● What the task asks:
The lines below are to be quoted exactly, from the first through the one that contains "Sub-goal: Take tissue".

● Dataset excerpt:
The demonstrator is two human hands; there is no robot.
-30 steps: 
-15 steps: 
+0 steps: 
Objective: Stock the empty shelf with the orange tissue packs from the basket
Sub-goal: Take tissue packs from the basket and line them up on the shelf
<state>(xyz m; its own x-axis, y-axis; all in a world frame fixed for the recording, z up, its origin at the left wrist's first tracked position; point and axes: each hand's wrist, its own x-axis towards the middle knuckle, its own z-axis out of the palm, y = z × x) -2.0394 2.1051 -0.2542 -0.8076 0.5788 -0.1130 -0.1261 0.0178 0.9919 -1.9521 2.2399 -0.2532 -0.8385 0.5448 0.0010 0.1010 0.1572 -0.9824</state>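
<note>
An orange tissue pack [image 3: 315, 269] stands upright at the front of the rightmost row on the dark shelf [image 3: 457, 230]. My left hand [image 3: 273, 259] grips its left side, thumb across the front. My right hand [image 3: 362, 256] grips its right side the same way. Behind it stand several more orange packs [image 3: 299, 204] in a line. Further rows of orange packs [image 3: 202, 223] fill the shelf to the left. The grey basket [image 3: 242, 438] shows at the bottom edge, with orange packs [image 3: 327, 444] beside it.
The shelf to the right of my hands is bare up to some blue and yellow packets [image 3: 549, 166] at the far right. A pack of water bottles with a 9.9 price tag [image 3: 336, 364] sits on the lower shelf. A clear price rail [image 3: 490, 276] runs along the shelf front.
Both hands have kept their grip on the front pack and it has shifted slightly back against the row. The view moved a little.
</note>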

● Result of the exercise:
The demonstrator is two human hands; there is no robot.
-30 steps: 
-15 steps: 
+0 steps: 
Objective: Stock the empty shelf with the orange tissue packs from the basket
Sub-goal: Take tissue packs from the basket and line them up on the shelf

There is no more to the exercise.